((
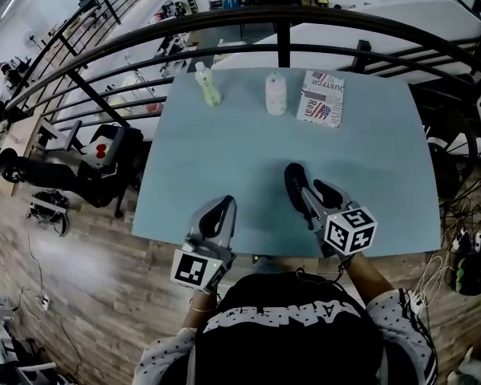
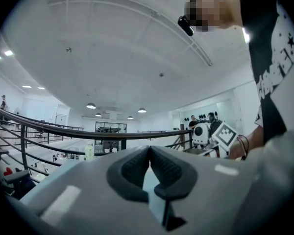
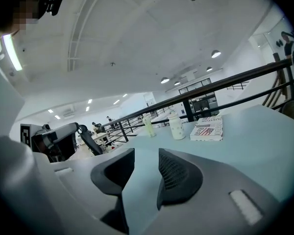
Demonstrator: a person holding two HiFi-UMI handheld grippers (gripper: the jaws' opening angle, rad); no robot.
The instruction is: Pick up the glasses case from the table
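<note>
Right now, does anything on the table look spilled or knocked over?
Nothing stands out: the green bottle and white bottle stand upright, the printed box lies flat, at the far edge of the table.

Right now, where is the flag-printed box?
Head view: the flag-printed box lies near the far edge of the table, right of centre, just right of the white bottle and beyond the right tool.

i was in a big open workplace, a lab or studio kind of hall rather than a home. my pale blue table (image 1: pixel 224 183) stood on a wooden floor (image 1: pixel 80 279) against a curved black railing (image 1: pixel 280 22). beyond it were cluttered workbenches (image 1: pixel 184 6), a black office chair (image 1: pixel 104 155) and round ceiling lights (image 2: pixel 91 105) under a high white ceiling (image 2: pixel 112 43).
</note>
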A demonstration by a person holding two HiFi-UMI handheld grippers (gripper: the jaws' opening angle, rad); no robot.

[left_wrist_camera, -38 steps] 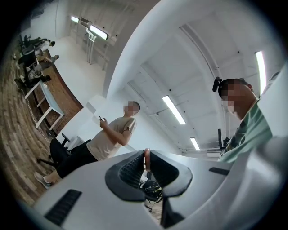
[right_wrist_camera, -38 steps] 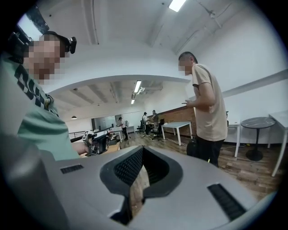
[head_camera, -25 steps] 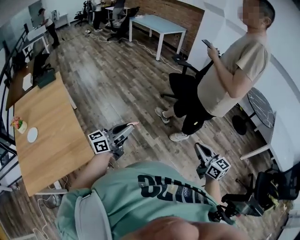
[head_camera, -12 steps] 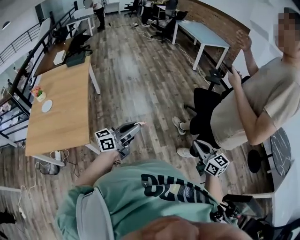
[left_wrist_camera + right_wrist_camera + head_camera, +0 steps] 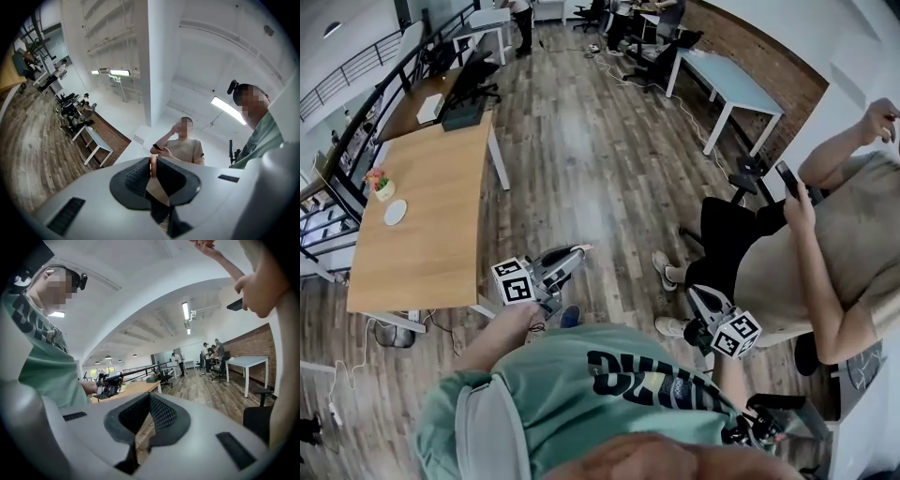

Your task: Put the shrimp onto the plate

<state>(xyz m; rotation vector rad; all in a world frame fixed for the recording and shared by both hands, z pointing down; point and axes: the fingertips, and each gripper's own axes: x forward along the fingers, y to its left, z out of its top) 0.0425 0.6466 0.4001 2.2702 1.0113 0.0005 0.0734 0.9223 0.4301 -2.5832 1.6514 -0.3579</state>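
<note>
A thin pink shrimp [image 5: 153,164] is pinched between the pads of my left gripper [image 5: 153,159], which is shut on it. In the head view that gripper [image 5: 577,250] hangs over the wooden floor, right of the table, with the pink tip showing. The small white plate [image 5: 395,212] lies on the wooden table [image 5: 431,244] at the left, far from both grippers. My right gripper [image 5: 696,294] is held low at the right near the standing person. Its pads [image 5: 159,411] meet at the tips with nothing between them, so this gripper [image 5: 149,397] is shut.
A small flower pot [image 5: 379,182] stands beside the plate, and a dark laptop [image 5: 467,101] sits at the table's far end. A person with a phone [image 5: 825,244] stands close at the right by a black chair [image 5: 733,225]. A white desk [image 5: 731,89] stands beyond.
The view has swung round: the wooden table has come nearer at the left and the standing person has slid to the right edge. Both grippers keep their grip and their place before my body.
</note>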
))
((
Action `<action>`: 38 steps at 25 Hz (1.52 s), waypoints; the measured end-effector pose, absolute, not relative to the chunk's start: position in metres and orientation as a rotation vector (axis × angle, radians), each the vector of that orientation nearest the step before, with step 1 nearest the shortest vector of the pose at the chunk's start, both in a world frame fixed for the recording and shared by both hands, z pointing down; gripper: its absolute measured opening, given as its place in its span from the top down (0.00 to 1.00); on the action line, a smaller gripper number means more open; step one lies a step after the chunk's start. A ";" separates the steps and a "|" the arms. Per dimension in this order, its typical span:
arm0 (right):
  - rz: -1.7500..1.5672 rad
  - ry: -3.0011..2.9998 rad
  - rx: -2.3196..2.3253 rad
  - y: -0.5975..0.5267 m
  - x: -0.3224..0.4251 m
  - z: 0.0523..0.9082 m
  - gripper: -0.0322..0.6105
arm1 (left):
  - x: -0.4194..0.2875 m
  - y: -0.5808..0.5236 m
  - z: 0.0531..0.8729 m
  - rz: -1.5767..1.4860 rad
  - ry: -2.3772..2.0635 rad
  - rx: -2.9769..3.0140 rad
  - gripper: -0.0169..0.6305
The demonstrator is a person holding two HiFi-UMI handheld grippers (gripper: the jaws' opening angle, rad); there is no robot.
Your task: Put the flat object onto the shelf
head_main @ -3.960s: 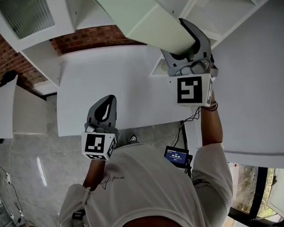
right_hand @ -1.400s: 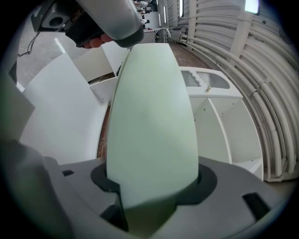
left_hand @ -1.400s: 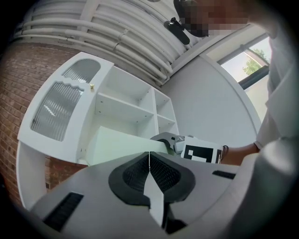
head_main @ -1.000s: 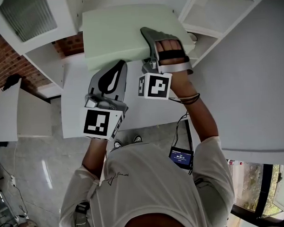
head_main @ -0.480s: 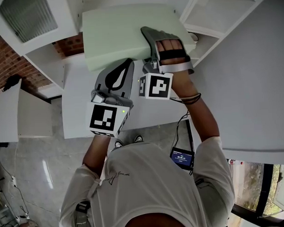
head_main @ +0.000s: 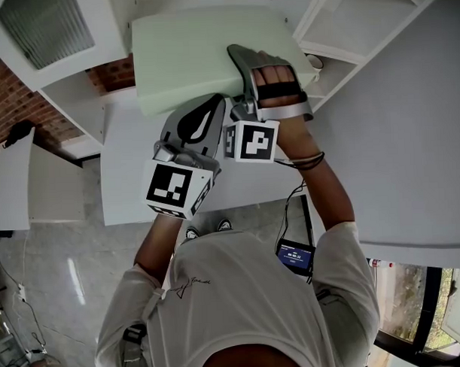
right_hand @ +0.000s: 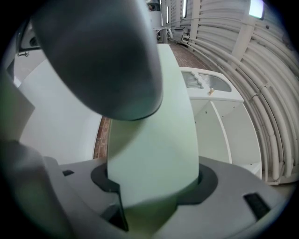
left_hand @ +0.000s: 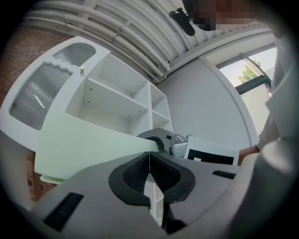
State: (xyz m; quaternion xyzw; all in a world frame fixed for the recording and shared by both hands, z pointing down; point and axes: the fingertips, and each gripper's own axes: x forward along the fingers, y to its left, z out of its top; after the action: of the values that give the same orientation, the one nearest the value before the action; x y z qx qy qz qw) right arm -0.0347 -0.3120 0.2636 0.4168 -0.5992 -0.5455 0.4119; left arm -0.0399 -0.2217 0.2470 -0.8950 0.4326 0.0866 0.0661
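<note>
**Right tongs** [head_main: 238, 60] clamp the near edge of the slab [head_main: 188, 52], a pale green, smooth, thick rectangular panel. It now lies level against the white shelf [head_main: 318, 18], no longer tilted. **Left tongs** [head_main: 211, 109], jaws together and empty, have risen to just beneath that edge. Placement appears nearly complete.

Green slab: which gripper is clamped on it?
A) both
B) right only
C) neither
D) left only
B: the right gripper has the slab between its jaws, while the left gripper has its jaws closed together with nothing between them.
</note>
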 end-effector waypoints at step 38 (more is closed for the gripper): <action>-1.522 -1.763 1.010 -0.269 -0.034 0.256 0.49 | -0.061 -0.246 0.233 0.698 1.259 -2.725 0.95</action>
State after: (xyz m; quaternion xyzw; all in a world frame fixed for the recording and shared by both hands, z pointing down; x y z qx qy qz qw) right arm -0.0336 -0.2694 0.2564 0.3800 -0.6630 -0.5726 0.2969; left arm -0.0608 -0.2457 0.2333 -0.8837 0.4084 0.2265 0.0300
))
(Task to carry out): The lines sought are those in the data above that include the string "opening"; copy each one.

(Result of this task):
Demonstrator: a person holding two HiFi-UMI handheld grippers (gripper: the jaws' opening angle, rad); no robot.
A demonstration by a person holding two HiFi-UMI handheld grippers (gripper: the jaws' opening angle, rad); no robot.
Action `<action>`: 38 steps at 25 Hz (1.52 s), waypoints; the measured end-effector pose, absolute, not relative to the chunk's start: position in metres and orientation as a rotation vector (axis × angle, radians), each the vector of that orientation nearest the step before, with step 1 nearest the shortest vector of the pose at the chunk's start, both in a world frame fixed for the recording and shared by both hands, z pointing down; gripper: its absolute measured opening, given as its place in its span from the top down (0.00 to 1.00); on the action line, a smaller gripper number means more open; step one lies a step after the chunk's start. A ";" separates the steps and a "|" the arms. Per dimension in this order, its typical span:
The demonstrator is a person holding two HiFi-UMI handheld grippers (gripper: the jaws' opening angle, rad); there is no robot.

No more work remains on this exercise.